Informed consent in healthcare services is a legal, ethical, and professional requirement on the part of all treating health providers and providing person-centered care. The methods of requesting ...consent during childbirth have not been extensively studied. In Ethiopia, there is not at all a single study done.
The purpose of this study is to determine associated factors among mothers who gave birth at health institutions in the South Wollo Zone, Amhara region, Ethiopia in 2022.
Mothers who gave birth at South Wollo Zone public health institutions, from 01 March to 30 April 2022 participated in a multi-center institutional-based cross-sectional study design. Systematic random sampling was used to select 423 study participants. A validated questionnaire was used for data collection, and the data were collected through face-to-face interviews.
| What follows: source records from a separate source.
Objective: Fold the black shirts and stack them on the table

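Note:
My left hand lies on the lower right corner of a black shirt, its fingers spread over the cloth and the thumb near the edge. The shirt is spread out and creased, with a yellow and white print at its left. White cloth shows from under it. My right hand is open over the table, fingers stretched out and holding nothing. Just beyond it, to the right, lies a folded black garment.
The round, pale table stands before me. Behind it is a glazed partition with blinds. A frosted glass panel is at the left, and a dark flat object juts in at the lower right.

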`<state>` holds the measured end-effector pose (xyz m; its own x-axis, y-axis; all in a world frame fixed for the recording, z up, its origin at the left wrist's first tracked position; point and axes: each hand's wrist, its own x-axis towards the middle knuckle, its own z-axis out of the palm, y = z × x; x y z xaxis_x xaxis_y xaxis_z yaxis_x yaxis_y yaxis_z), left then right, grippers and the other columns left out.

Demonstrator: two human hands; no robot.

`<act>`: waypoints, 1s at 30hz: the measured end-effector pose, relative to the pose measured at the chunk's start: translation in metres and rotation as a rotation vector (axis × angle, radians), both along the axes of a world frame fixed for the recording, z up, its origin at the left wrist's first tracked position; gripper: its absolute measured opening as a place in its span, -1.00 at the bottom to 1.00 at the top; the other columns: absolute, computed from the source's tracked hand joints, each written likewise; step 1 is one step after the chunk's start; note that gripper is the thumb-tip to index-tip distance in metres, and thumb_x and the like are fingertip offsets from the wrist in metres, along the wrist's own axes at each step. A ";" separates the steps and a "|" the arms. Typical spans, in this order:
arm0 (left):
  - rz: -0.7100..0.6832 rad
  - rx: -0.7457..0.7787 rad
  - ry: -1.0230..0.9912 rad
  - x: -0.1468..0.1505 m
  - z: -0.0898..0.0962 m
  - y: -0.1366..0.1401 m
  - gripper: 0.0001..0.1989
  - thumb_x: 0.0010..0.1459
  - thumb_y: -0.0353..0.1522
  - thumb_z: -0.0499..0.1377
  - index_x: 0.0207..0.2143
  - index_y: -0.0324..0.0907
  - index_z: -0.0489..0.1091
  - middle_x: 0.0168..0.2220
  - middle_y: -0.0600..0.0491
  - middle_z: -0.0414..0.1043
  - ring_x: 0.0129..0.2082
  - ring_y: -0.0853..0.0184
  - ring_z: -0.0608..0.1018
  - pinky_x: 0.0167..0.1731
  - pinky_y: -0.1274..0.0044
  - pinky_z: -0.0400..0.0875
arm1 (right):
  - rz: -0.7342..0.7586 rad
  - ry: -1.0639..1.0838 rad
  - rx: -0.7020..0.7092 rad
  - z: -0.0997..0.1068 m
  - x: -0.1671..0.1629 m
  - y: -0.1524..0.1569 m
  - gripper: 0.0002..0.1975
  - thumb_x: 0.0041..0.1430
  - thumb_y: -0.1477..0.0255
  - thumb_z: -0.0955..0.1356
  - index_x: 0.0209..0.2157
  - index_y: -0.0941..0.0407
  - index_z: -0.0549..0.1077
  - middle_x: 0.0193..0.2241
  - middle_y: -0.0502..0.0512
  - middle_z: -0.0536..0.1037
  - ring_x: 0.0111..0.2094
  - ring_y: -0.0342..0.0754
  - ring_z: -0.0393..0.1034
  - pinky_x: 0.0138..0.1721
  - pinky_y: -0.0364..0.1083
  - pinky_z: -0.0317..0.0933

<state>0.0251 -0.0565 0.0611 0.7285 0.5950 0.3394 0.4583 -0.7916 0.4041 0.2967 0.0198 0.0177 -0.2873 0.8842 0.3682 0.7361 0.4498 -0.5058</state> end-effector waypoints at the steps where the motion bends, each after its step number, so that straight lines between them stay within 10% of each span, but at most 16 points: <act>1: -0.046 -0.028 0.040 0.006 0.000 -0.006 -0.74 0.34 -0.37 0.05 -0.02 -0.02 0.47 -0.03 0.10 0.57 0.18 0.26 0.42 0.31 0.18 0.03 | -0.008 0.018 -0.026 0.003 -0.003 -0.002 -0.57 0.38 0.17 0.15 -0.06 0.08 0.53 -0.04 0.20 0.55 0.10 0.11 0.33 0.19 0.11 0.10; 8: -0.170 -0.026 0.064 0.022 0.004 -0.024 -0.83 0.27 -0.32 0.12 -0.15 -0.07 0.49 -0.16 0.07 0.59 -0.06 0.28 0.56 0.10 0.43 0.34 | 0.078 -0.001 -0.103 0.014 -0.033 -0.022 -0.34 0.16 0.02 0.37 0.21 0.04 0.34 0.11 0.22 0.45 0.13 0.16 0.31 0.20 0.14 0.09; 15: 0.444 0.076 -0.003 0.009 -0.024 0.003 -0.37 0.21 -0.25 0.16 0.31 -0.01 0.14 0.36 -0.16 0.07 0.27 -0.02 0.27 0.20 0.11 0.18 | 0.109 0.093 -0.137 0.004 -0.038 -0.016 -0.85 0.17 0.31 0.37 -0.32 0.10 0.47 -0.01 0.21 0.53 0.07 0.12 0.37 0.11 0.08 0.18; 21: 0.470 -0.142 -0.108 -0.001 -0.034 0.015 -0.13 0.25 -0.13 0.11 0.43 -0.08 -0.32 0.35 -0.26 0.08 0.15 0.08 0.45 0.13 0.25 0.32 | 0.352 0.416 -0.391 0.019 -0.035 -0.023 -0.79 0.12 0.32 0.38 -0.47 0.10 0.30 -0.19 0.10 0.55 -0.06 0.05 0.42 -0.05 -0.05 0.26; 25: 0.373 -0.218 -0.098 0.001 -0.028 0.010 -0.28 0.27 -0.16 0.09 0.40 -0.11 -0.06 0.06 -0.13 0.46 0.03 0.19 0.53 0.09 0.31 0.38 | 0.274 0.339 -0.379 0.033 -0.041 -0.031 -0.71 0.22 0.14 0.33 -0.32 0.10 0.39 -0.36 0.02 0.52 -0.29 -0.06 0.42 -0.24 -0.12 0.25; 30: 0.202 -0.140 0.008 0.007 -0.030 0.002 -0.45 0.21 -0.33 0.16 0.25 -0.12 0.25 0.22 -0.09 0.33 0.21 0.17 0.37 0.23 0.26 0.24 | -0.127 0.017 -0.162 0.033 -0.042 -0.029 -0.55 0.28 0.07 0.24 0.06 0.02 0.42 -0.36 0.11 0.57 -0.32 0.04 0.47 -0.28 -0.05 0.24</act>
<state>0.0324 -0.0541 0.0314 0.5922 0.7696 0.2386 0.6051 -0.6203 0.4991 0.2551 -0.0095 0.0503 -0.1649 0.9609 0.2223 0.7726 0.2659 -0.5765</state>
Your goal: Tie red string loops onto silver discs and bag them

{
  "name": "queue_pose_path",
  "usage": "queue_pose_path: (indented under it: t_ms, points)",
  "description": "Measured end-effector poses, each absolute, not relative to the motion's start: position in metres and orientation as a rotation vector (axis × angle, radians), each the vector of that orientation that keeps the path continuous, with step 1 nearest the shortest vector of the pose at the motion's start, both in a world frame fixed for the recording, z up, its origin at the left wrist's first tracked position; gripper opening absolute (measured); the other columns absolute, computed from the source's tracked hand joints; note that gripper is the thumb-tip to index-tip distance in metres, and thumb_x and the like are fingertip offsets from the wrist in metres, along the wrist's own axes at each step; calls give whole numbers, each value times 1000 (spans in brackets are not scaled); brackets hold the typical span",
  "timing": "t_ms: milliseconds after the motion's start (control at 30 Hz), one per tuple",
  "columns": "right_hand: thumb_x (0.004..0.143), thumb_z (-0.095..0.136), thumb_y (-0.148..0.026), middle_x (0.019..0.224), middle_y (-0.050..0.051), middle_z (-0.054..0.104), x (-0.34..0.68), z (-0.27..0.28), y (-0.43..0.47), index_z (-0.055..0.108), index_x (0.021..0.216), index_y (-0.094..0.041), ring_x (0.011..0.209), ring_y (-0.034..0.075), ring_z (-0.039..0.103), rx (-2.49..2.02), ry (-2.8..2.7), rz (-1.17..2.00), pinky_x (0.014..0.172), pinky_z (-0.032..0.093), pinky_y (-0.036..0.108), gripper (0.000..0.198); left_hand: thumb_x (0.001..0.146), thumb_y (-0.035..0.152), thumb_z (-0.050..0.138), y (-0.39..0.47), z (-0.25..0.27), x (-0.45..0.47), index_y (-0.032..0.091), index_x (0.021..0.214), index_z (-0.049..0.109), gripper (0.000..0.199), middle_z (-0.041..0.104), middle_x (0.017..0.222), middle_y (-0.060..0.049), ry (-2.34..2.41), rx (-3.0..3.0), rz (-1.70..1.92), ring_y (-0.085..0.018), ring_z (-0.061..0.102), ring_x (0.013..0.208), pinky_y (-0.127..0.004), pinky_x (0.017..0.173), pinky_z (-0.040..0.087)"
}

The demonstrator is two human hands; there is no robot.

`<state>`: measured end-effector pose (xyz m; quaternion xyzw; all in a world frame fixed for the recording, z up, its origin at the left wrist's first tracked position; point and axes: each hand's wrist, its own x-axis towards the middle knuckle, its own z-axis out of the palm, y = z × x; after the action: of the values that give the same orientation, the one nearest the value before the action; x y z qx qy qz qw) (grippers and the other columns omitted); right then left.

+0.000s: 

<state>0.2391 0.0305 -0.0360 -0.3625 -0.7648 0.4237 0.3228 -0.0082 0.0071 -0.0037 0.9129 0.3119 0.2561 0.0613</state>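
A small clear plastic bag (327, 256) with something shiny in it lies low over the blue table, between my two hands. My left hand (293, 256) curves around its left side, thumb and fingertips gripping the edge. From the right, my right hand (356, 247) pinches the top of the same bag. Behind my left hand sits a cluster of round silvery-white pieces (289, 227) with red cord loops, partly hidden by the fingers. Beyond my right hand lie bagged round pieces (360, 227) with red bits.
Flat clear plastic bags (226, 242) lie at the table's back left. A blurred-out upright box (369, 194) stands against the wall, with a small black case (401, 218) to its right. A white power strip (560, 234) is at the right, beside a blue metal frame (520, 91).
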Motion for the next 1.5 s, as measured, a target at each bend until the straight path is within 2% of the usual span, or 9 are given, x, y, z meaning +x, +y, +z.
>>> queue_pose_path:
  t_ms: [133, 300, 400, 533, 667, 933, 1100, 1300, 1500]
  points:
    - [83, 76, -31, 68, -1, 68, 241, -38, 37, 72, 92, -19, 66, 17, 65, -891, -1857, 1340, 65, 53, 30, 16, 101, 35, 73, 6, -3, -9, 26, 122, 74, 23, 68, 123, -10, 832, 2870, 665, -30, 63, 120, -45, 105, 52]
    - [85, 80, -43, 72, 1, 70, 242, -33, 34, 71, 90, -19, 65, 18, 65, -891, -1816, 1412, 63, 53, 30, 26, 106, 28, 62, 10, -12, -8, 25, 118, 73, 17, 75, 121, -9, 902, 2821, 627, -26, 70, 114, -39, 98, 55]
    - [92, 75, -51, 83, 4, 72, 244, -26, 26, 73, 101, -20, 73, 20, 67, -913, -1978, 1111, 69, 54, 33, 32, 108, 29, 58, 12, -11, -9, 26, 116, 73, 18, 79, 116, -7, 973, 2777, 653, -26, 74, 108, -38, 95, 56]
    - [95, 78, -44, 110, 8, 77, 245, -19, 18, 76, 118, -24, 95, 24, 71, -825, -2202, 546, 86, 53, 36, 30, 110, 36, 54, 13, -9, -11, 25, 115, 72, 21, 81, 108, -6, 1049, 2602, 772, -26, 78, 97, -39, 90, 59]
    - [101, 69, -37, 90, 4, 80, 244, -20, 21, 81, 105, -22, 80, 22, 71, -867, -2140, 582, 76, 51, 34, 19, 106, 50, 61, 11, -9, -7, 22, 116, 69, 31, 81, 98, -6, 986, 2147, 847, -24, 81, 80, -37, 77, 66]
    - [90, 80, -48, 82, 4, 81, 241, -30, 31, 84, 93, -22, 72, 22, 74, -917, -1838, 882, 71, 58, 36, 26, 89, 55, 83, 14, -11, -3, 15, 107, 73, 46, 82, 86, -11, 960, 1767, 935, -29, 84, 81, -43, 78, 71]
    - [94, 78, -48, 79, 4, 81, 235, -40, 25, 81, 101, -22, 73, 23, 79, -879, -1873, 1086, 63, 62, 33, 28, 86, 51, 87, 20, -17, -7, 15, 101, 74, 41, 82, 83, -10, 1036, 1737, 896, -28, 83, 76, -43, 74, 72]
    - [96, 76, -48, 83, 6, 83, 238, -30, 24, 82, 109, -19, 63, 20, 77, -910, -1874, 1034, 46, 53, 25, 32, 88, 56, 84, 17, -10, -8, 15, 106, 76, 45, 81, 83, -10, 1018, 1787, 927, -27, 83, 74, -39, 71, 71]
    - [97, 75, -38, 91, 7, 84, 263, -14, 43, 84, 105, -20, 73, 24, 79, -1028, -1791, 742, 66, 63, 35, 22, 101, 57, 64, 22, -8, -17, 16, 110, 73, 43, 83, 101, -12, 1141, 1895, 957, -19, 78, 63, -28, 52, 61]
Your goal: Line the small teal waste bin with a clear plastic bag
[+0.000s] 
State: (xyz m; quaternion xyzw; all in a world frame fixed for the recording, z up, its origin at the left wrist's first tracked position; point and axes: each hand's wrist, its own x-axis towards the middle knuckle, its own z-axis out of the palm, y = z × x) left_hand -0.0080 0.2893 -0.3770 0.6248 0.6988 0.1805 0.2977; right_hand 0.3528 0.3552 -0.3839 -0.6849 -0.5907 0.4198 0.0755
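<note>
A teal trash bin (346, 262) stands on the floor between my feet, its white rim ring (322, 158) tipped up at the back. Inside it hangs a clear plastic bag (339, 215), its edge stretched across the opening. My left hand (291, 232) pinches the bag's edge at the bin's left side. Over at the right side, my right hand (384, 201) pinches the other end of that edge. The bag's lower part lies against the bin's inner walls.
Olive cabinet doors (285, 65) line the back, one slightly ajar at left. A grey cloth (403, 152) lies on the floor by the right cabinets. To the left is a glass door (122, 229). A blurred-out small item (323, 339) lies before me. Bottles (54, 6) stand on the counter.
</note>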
Data were entered into Epi-Data version 4.6 and exported to SPSS version 23 for analysis. A multivariable logistic regression analysis was performed to identify factors associated with the outcome variable. The level of significance was determined using an adjusted odds ratio with a 95% confidence interval.
The study had 416 participants in total, with a response rate of 98.3%. Out of the 416 respondents interviewed, 67.1% of the women received consented care. The age group of 30-34, complications during childbirth, intended pregnancy, merchant, and primary and referral hospital were significantly associated with consented care.
The level of non-consented care during delivery was high compared with other literature reflecting substantial mistreatment. Therefore, stakeholders should strengthen monitoring and assessment systems to prevent abuse, and further study is required to look for practical ways to make improvements. Key elements of consented care have also been included in Basic and Emergency Obstetric Care training sessions and given to health providers.